Elder statesman and former Liaison Officer to former President Shehu Shagari, Alhaji Tanko Yakassai, has expressed fears that the manner of interventions in political matters by security operatives is endangering democracy in Nigeria.
Yakassai, who had repeatedly expressed concern about how security operatives were getting involved in the democratic process, feared that partisanship among security personnel could harm the country’s democracy.
Speaking in a telephone interview on the unfolding events at the National Assembly where DSS operatives prevented lawmakers from accessing the National Assembly premises, the 92-year- old politician said he suspected that President Muhammadu Buhari might be privy to the siege to the parliament.
“For now, my suspicion is whether that is the reason why President Buhari went to London for two weeks; whether it is the beginning of a coup d’etat. Either in full swing or by installment.
“Also, it is an indication that what I fear in the next election will come to pass – that the security forces and probably the Independent National Electoral Commission (INEC), will not allow free and fair election. That will be the beginning of the end of democracy for now in Nigeria,” he warned.
Earlier, Yakassai had warned that security operatives in the country must not plunge the country into Zimbabwe situation where deadly clashes broke out after the country went to the polls when he was reacting to the clampdown on the home of the Senate President, Dr. Bukola Saraki, recently.
According to him, “It is not a good commentary on democracy in Zimbabwe. Partisanship intervention by security operatives in Nigeria is not a good commentary on themselves and on our democracy, and for our peace and stability.”
He said further that “My concern is not about who is vying for which position from which party, my concern is whether we are going to get free, fair and credible election in 2019. That is the most important for me.
“My fear is, if you take what happened in Benue State recently when security personnel were alleged to have prevented members of the State House of Assembly from access to the assembly and allowed minority to go in to impeach the governor. The security personnel who took part in that action are being used as tools or part of a political party. They are not supposed to go into partisanship position.
“The second thing is the way some security operatives attempted to prevent the Deputy Senate President, Ike Ekweremadu, and the Senate President Bukola Saraki from attending Senate meeting. Every Nigerian should be free to move. In this country, there is freedom of movement. It is not proper for any security operative to prevent the people from moving.

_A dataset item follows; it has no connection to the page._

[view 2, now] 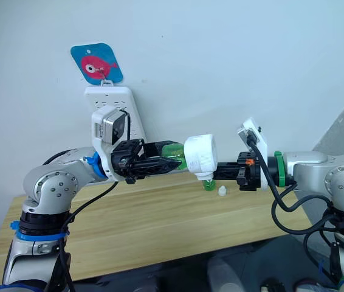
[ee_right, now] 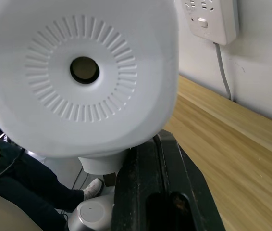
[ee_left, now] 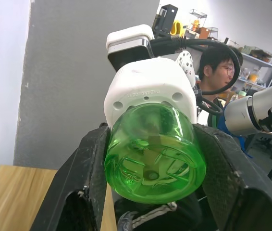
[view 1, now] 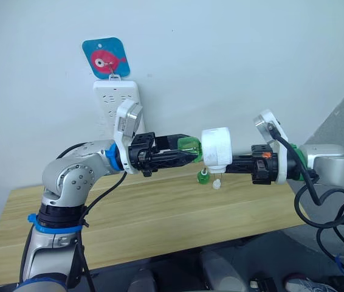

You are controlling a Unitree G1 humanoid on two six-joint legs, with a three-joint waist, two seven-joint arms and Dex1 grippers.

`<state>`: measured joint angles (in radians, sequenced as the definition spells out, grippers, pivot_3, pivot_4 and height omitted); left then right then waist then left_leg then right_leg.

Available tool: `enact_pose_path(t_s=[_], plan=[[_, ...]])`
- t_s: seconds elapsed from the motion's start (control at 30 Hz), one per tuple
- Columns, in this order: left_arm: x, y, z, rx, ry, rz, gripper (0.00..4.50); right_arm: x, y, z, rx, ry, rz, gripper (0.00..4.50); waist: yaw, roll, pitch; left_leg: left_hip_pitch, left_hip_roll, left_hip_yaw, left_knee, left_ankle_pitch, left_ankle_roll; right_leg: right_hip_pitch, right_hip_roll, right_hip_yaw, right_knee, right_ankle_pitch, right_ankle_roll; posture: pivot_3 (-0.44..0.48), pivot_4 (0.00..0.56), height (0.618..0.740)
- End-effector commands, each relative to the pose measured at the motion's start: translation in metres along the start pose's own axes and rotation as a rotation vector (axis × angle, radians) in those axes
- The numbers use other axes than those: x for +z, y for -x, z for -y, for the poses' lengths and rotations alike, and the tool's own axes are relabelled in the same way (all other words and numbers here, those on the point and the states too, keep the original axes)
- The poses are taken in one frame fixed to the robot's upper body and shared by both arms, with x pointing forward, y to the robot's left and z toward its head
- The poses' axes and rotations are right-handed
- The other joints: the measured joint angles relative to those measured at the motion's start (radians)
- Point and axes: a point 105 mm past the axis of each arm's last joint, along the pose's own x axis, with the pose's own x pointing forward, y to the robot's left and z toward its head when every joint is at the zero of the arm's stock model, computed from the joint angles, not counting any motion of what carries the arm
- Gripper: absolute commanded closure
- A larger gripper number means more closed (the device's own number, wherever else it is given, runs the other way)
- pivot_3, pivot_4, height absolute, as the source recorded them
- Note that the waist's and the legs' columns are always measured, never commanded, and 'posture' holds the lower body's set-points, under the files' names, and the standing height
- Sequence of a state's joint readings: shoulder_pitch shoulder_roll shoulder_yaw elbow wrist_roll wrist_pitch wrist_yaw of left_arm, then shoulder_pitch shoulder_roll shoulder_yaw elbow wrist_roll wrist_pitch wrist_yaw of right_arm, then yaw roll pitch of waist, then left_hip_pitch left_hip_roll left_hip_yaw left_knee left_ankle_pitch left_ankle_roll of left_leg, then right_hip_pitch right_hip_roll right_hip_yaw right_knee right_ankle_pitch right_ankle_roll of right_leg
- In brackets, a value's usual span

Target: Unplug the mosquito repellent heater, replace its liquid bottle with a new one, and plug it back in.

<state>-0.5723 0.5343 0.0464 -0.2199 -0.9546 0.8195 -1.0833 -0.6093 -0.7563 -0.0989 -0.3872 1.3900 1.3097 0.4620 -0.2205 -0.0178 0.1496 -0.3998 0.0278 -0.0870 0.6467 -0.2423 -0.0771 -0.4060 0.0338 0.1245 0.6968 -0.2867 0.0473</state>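
White plastic, the mosquito repellent heater (view 1: 216, 148) hangs mid-frame above the wooden table (view 1: 160, 213), pinched by the right gripper (view 1: 236, 163). A green bottle (view 1: 190, 148) juts from its left side, clamped in the left gripper (view 1: 181, 153). Another small green bottle (view 1: 203, 177) stands on the table below; a power strip (view 1: 116, 100) hangs upper left
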Motion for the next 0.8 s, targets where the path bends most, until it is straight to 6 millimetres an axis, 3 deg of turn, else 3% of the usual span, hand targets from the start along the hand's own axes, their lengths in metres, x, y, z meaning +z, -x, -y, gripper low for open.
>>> enact_pose_path(t_s=[0.03, 0.47, 0.57, 0.7, 0.8], plan=[[-0.006, 0.000, -0.008, 0.066, -0.021, -0.040, 2.20, 0.012, -0.005, -0.034, 0.175, 0.058, 0.038, 4.50, 0.000, 0.000, 0.000, 0.000, 0.000, 0.000, 0.000, 0.000, 0.000, 0.000, 0.000, 0.000, 0.000, 0.000, 0.000, -0.225, 0.073, 0.740], [-0.006, 0.000, -0.009, 0.068, -0.012, -0.023, 2.20, 0.008, -0.008, -0.030, 0.129, 0.053, 0.022, 4.50, 0.000, 0.000, 0.000, 0.000, 0.000, 0.000, 0.000, 0.000, 0.000, 0.000, 0.000, 0.000, 0.000, 0.000, 0.001, -0.226, 0.079, 0.740], [-0.005, 0.001, -0.009, 0.071, 0.003, -0.013, 2.20, 0.000, -0.007, -0.025, 0.092, 0.081, -0.010, 4.50, 0.001, 0.000, 0.000, 0.000, 0.000, 0.000, 0.000, 0.000, 0.000, 0.000, 0.000, 0.000, 0.000, -0.001, 0.001, -0.226, 0.080, 0.740], [-0.005, 0.005, -0.009, 0.069, 0.060, -0.008, 2.20, -0.025, -0.001, -0.010, -0.016, 0.170, -0.116, 4.50, 0.006, 0.000, 0.000, 0.000, 0.000, 0.000, 0.000, 0.000, 0.000, 0.000, 0.000, 0.000, -0.001, -0.001, 0.002, -0.228, 0.080, 0.740], [-0.008, 0.011, -0.009, 0.071, 0.107, -0.014, 2.20, -0.035, 0.007, -0.004, -0.040, 0.194, -0.138, 3.92, 0.005, 0.000, 0.000, 0.000, 0.000, 0.000, 0.000, 0.000, 0.000, 0.000, 0.000, 0.000, -0.001, -0.001, 0.002, -0.230, 0.080, 0.740]])
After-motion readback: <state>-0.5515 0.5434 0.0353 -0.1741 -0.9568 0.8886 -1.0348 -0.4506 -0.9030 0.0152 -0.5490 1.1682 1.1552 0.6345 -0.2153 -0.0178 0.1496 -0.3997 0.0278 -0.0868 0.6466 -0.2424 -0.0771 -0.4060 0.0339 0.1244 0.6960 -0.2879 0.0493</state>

If anybody has committed an infraction, he should be written and invited.”
Noting that security operatives have more important roles to play in a democratic system than serving any interest, he said: “We all saw what happened in the Ekiti election where we had reports, including reports of international observers, which said there were buying of votes and our security operatives were there and they did not arrest anybody.
“That should be a matter of concern to anyone. That is unfortunate for you the younger ones, for us, we are just waiting for our departure to be called, that is according to Chief Edwin Clark. You are the future of the country.”
To him, there is nothing spectacular about politicians dumping their parties because most of those people in the All Progressives Congress (APC) were previously in the Peoples Democratic Party (PDP) and they crossed over to the APC.
“If some of them now cross over to the PDP or any other party, that is the nature of Nigerian politics,” he said.